Now that I’m an adult, I understand the significance of history and have a greater fascination in learning more about what happened in the past, and that has actually helped me a great deal in other areas of my life.  As a result, I’ve become more self-motivated in figuring out the context of the world around me and am always learning something new about history.

“History is written by the victors.” ~ Winston Churchill.

For most people, when they think of history, they think about the political history of countries, the formation and fall of nations or empires, possibly even ancient history with Egypt and Stonehenge and such.  This is the history taught in most schools today.  Much of it is quaint and irrelevant and omits the really interesting or important stuff.

Have you ever noticed, for instance, the amount of coverage devoted to battles in WWII?  Everyone knows about D-Day and Midway and the fact that Hitler committed suicide; yet I bet you’ve probably never heard of I.G. Farben, have you?  Who’s I.G. Farben, you ask?  Good question.  Too bad no one ever asks that question.  Maybe they should.

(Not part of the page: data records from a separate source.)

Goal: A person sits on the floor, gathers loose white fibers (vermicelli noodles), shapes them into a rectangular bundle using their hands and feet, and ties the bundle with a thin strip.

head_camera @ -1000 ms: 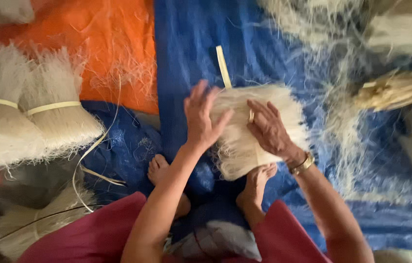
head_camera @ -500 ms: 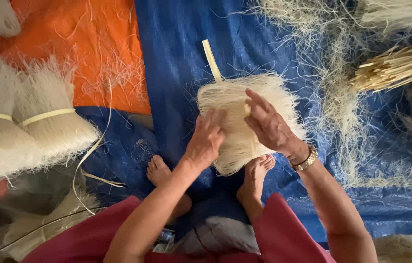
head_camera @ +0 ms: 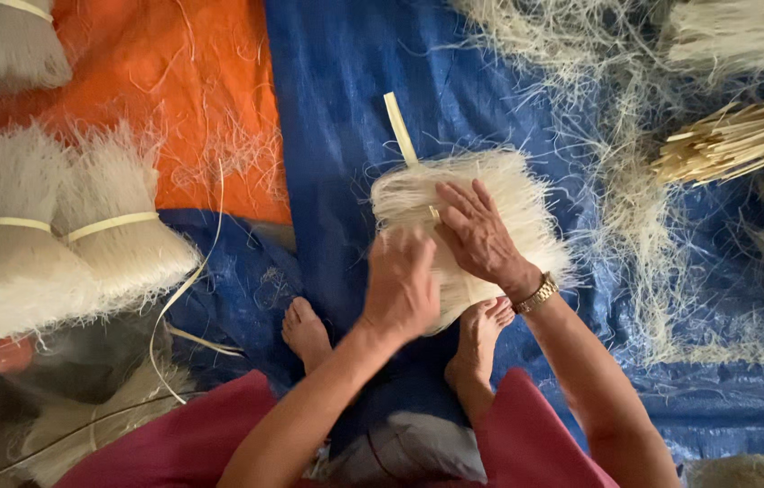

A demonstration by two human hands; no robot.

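Note:
A pale bundle of fine dried noodle-like strands (head_camera: 508, 194) lies on the blue tarp (head_camera: 346, 108) in front of my bare feet. A flat yellowish strip (head_camera: 399, 128) runs under it and sticks out at the far side. My right hand (head_camera: 477, 233) presses flat on top of the bundle, a gold watch on its wrist. My left hand (head_camera: 403, 282) is blurred, curled over the bundle's near left edge; whether it pinches the strip I cannot tell.
Two tied white bundles (head_camera: 56, 244) lie at the left, beside an orange tarp (head_camera: 156, 99). Loose strands (head_camera: 617, 136) scatter at the upper right, with a bunch of yellow strips (head_camera: 734, 136). A loose strip (head_camera: 185, 298) curls near my left foot.
My left hand has come down from raised and open onto the bundle's near edge. The right hand has stayed pressing on the bundle.

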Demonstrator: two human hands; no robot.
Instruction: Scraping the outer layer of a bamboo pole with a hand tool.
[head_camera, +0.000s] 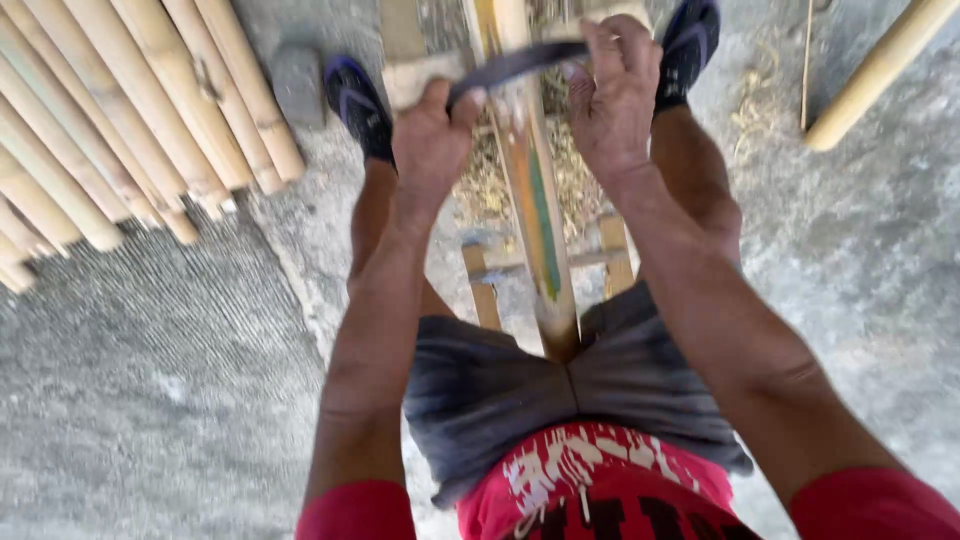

In America, students generally learn American history, starting with the Revolutionary War or just a bit before that with the colonization of America by the British, shortly after Columbus “discovered” America.  I suppose for little kids growing up in America, this would be an easy and somewhat relevant place to start, but as I said, it omits a great many things.  Moreover, it is biased towards American interests.

Most countries have a lot of dirt on them and do not wish to teach their citizens about this for fear that we may cease to give our government the support it wants.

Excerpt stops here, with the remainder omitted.